Saranggola (international title: The Kite) is a 1999 Filipino drama film directed by Gil Portes, who co-wrote the film's story and screenplay with Jose Y. Dalisay Jr. It stars Ricky Davao, Lester Llansang and Jennifer Sevilla. It is a morality tale, showing murder and corruption through the eyes of a child.

Produced by Teamwork Productions and distributed by GMA Films, the film was theatrically released on June 23, 1999.

==Plot==
Though widowed, ex-cop, Homer, (Ricky Davao) is a kindly father to his ten-year-old son, Rex (Lester Llansang). He is considered to be something of a bully in the poor Manila neighborhood where he lives. After mistaking a child retrieving a snarled kite for a burglar, Homer kills the boy and then hurriedly tries to cover up his error. Unbeknownst to his dad, Rex witnessed the event, too.
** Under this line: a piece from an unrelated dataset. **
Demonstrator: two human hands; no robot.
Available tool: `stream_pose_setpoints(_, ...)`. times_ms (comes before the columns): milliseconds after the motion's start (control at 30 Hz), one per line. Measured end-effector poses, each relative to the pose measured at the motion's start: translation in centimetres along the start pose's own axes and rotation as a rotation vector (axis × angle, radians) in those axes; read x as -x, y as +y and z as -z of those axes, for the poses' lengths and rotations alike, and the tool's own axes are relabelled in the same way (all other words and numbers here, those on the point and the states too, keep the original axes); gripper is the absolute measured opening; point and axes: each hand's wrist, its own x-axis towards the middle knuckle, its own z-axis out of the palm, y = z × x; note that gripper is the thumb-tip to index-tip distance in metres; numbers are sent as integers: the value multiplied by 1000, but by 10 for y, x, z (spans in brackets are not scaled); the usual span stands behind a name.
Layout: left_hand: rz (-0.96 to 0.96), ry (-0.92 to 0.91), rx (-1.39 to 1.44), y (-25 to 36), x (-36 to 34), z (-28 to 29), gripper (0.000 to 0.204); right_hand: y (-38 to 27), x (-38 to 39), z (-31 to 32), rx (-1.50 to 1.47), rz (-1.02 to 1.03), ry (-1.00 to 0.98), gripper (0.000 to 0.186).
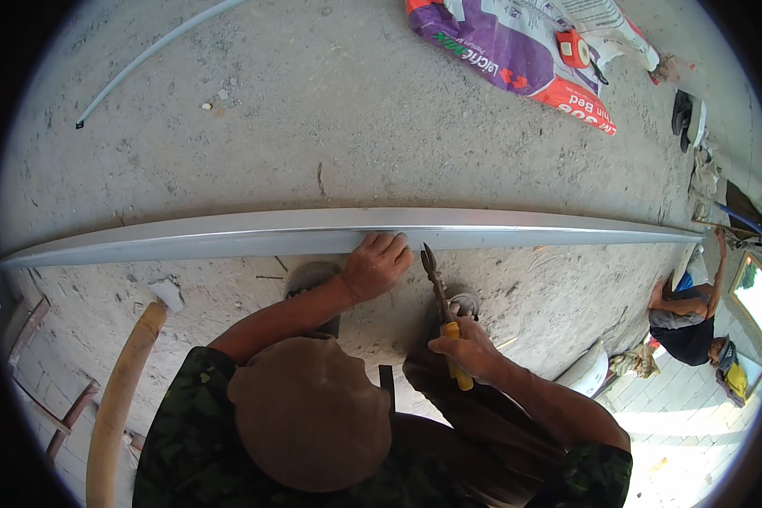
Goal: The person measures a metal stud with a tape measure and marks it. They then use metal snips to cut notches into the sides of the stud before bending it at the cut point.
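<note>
A long silver-grey metal channel lies on the dusty concrete floor, running across in front of me from the far left to the right. My left hand has its fingers curled over the near edge of the channel, close to its middle. Tin snips with yellow handles are gripped in my right hand. Their dark, pointed jaws look closed and reach up to the channel's near edge, just right of my left fingers. I cannot tell whether the tips touch the metal.
Beyond the channel lies a purple, white and red bag with a red tape measure on it. A grey pipe lies far left, a round wooden pole near left. At right, another person crouches near the channel's end.
</note>
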Motion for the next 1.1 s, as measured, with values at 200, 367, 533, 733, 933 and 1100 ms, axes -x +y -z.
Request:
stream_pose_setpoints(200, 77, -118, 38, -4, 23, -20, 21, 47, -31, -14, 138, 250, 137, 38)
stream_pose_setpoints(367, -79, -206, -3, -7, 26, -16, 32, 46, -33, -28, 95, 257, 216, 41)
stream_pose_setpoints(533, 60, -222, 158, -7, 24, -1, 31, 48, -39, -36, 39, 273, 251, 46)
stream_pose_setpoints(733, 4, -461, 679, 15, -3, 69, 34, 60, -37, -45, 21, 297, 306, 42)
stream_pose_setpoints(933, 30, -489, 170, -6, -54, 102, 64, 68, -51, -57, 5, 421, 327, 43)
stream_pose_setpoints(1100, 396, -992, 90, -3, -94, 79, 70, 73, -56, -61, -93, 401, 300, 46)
As the two separately wrestle with their consciences, the neighbors find out and chaos soon ensues.

==Cast==
- Ricky Davao as Homer Agustines
- Lester Llansang as Rex Agustines
- Jennifer Sevilla as Anita
- Mark Gil as Jack Lumauig
- Sining Blanco as Enye Bumanlag
- Daryl Reyes as Tonton Bumanlag
- Connie Chua as Tonton's mother
- Nanding Josef as Tonton's father
- Roy Alvarez as Cong. Ventura
- RR Herrera as Leo Ventura
- Aleth dela Cruz as Aling Karing
- Diding Andres as Pacing
- Nonong Talbo as Mang Kadyo
- Mar Gachitorena as Senior Cop
- Tess Orias as Ms. Rojo

==Reception==
Isah Red of the Manila Standard gave Saranggola a positive review, calling the film thematically challenging. He praises director Gil Portes for focusing on how the crime affects the relationship of the father and son, in the form of Jan Svěrák's Kolya. Though he considers the film's premise as encouraging, he criticizes the film's pacing.

==Awards and nominations==
The film won several awards at the 1999 Manila Film Festival including: Best Picture, Best Actor (Ricky Davao), Best Original Story, Best Screenplay (Gil Portes and Butch Dalisay) and Best Theme Song. It was also nominated for the Golden St. George at the 21st Moscow International Film Festival. Ricky Davao was also hailed as Best Actor at the 1999 Cinemanila International Film Festival for this film.

In 2000, the film won the FAMAS Best Child Actor Award (Lester Llansang) and was nominated for four more awards (Best Picture, Best Director, Best Screenplay and Best Actor (Ricky Davao)) at the FAMAS Awards. It also won the Gawad Urian Award for Best Actor (Ricky Davao) and was nominated for 5 more awards at the 2000 Gawad Urian Awards. In the same year it won the Original Screenplay of the Year (Gil Portes and Butch Dalisay) and the Actor of the Year (Ricky Davao) and was nominated for 3 more awards at the Star Awards for Movies.

The film was also the Philippines' official entry to: the Academy Awards (Oscars); the 2000 Young Artists Award, where it was nominated for Best International Film and Best Performance in an International Film (Lester Llansang); the 2000 Indian Film Festival; and other international film festivals.